» Instructions for the task
The required answer is a copy of each line in the entries below that includes "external".

=====

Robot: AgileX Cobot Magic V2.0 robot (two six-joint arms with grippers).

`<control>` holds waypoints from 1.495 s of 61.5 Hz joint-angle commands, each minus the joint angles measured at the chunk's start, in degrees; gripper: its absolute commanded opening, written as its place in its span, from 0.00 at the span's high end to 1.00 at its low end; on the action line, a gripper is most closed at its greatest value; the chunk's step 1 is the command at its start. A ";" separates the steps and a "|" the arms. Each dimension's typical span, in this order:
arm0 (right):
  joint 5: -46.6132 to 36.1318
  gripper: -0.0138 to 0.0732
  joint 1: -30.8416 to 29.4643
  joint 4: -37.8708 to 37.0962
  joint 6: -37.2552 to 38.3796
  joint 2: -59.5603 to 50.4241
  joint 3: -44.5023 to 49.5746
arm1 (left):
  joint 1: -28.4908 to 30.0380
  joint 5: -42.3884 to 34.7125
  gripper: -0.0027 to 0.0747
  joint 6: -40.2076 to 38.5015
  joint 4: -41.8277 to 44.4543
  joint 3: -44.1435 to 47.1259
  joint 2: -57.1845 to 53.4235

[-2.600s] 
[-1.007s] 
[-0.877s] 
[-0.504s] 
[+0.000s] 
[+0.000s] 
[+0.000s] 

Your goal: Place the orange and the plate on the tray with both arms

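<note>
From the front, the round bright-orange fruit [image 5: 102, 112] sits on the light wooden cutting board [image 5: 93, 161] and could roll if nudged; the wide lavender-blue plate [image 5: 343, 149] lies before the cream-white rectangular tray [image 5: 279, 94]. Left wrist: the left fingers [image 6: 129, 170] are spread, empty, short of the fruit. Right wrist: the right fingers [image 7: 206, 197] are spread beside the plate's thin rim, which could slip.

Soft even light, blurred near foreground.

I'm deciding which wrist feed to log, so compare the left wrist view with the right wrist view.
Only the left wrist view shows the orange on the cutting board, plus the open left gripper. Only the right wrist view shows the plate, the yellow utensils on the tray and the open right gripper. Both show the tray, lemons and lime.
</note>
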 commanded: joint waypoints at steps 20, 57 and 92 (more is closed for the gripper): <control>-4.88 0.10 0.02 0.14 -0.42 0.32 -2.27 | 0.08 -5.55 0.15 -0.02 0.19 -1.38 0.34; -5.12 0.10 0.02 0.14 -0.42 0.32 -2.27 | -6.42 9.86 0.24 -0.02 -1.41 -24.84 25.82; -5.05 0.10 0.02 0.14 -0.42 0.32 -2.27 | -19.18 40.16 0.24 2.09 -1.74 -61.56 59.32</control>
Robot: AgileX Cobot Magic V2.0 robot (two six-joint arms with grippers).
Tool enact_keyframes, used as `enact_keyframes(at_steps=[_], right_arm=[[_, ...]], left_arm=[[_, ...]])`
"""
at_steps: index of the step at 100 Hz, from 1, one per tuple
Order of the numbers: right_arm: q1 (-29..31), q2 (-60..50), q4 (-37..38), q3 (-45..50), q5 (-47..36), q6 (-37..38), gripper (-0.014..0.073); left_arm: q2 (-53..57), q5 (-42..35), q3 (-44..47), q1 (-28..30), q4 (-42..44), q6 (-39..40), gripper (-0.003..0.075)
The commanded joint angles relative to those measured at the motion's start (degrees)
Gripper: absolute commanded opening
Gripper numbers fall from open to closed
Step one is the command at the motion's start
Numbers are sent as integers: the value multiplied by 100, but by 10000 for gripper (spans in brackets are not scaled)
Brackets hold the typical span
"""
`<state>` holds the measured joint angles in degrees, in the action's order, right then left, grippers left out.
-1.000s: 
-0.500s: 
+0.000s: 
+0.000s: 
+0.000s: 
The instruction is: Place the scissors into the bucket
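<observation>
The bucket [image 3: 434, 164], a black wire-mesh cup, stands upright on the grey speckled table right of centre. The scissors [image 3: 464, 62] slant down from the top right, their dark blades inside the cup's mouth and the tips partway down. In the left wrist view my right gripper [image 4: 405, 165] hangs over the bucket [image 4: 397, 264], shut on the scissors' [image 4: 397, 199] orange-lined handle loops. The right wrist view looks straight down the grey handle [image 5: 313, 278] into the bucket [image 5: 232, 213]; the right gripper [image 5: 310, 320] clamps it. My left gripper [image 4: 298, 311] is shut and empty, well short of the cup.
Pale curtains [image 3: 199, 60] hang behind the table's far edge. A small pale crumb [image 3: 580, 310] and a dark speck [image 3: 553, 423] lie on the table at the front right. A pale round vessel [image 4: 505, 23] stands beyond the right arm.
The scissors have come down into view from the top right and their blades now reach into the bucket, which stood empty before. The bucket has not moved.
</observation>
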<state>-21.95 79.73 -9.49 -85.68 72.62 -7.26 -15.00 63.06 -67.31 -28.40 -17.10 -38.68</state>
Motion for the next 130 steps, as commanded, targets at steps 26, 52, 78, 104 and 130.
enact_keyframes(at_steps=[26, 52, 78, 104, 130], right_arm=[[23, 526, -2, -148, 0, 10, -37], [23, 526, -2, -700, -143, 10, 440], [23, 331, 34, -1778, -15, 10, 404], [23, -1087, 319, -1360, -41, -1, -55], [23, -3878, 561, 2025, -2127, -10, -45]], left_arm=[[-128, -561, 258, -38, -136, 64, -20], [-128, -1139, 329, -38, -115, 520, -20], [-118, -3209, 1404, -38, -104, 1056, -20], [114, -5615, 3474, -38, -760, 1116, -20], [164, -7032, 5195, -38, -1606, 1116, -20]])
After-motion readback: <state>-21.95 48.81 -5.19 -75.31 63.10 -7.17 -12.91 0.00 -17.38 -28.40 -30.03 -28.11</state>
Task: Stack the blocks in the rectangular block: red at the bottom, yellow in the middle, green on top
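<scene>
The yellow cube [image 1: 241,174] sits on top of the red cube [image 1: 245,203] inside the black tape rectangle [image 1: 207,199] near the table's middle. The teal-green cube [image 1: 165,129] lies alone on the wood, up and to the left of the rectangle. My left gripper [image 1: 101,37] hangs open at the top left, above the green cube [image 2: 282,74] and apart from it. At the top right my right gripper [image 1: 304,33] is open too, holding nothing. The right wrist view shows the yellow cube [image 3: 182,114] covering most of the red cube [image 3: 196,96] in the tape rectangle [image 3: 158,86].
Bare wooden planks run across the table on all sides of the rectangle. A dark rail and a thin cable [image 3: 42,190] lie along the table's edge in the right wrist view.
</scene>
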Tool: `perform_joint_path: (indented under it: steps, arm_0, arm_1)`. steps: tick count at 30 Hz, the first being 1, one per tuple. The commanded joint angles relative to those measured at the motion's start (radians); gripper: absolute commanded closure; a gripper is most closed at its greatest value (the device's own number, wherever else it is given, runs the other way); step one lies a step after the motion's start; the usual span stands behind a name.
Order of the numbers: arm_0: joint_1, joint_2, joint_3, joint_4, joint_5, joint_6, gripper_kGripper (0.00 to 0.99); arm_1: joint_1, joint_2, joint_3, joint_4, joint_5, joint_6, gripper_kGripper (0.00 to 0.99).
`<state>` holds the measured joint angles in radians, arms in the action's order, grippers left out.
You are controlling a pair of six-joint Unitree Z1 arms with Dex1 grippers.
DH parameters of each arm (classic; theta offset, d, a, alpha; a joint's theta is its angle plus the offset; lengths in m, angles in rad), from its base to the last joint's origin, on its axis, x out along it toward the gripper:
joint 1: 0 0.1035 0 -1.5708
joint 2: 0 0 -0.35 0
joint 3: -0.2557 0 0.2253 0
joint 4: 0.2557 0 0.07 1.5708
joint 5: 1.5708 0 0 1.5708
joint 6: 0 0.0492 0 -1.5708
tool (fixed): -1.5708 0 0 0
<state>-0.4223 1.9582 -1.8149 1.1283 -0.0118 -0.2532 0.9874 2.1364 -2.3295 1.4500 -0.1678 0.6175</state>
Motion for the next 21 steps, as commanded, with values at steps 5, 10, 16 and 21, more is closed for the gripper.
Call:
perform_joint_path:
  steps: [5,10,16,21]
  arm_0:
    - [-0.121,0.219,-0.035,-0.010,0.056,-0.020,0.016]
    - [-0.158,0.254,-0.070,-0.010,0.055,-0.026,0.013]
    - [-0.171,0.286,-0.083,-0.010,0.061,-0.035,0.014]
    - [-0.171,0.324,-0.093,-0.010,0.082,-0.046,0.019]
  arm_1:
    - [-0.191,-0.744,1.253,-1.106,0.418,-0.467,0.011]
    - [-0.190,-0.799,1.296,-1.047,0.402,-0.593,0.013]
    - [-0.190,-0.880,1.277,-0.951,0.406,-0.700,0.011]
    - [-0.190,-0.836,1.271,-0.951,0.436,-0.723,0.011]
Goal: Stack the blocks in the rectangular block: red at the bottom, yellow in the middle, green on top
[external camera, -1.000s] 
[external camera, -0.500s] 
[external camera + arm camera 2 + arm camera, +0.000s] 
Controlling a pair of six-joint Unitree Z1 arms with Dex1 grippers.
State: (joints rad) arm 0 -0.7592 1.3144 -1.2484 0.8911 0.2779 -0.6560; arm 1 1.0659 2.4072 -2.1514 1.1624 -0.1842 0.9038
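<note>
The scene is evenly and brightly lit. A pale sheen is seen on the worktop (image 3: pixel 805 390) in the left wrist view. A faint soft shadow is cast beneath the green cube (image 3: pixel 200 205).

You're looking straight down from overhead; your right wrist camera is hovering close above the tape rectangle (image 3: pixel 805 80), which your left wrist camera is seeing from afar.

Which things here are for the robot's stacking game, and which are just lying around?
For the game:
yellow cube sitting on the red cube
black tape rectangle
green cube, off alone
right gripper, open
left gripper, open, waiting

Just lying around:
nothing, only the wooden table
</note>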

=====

» Answer space
[external camera, -1.000s] 
[external camera, -0.500s] 
[external camera + arm camera 2 + arm camera, +0.000s] 

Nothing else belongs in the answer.